### Your instructions
Where a line below holds the string "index", copy that line.

### Provided material

==*==

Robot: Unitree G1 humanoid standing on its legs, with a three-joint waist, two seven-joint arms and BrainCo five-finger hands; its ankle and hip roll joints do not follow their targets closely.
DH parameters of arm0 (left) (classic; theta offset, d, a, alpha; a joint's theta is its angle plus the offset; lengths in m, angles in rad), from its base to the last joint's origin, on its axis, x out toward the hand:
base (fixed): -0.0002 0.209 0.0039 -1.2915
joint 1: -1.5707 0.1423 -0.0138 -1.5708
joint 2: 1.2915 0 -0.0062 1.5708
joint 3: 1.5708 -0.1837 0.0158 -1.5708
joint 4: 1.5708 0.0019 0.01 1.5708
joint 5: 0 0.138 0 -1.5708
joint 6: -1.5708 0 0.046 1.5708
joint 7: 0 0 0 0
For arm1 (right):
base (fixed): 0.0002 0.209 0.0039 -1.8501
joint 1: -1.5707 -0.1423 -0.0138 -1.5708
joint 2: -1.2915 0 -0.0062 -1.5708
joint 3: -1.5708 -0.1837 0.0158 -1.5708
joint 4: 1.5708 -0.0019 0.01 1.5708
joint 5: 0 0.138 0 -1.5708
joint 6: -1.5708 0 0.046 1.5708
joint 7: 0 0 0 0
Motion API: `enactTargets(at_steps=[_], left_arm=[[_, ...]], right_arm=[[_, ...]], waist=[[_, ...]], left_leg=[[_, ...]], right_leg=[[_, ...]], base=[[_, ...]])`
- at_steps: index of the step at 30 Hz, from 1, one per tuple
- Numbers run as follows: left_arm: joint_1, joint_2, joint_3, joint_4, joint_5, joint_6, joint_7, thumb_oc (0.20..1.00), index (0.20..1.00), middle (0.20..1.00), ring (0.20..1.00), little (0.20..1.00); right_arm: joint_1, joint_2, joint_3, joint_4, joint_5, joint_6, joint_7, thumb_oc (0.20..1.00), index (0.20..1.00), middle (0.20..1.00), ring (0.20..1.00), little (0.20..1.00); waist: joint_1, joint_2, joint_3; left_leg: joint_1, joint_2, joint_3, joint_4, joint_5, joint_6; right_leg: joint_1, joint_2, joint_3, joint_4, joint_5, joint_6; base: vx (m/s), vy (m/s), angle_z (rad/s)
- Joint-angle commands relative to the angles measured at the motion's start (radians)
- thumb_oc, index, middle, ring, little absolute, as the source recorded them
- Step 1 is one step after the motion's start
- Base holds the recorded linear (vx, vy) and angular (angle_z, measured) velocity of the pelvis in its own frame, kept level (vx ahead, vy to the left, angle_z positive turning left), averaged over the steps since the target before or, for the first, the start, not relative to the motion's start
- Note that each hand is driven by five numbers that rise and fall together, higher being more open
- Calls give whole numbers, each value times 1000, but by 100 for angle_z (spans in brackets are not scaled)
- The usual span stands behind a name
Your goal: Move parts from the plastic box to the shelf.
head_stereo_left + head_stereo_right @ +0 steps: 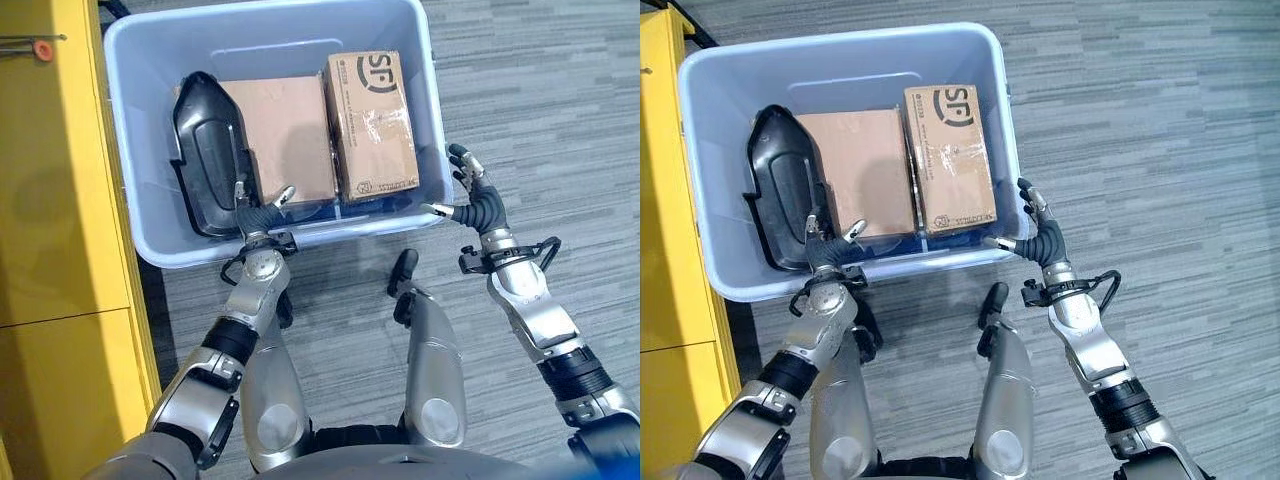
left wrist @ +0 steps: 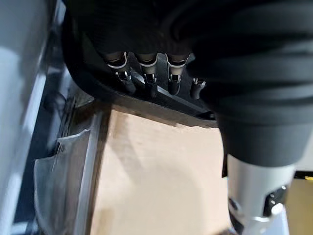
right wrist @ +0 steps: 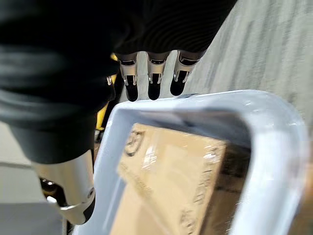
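Reaching into the plastic box (image 1: 130,60) beside the yellow shelf (image 1: 60,200): left hand (image 1: 258,215), fingers spread, over the black part (image 1: 205,160) at the box's left. Long axis running near-to-far, narrow end away. Next, closing round it. Right hand (image 1: 478,200) splayed outside the right rim.

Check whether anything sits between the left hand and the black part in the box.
Nothing visible does. The left hand is over the plastic box's near wall, fingers open and reaching right at the lower end of the black part. In the left wrist view its fingertips are against the part's dark edge, with the plain cardboard box alongside.
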Motion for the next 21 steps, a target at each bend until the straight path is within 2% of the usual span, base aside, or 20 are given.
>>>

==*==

### Task response
- at_steps: index of the step at 30 Hz, from 1, one per tuple
- Numbers run as follows: left_arm: joint_1, joint_2, joint_3, joint_4, joint_5, joint_6, joint_7, thumb_oc (0.20..1.00), index (0.20..1.00), middle (0.20..1.00), ring (0.20..1.00), little (0.20..1.00); right_arm: joint_1, joint_2, joint_3, joint_4, joint_5, joint_6, joint_7, thumb_oc (0.20..1.00), index (0.20..1.00), middle (0.20..1.00), ring (0.20..1.00), little (0.20..1.00); waist: joint_1, joint_2, joint_3; left_leg: joint_1, joint_2, joint_3, joint_4, joint_5, joint_6; right_leg: joint_1, joint_2, joint_3, joint_4, joint_5, joint_6; base: vx (m/s), vy (m/s), angle_z (rad/s)
- thumb_oc, index, middle, ring, little absolute, as the source recorded them

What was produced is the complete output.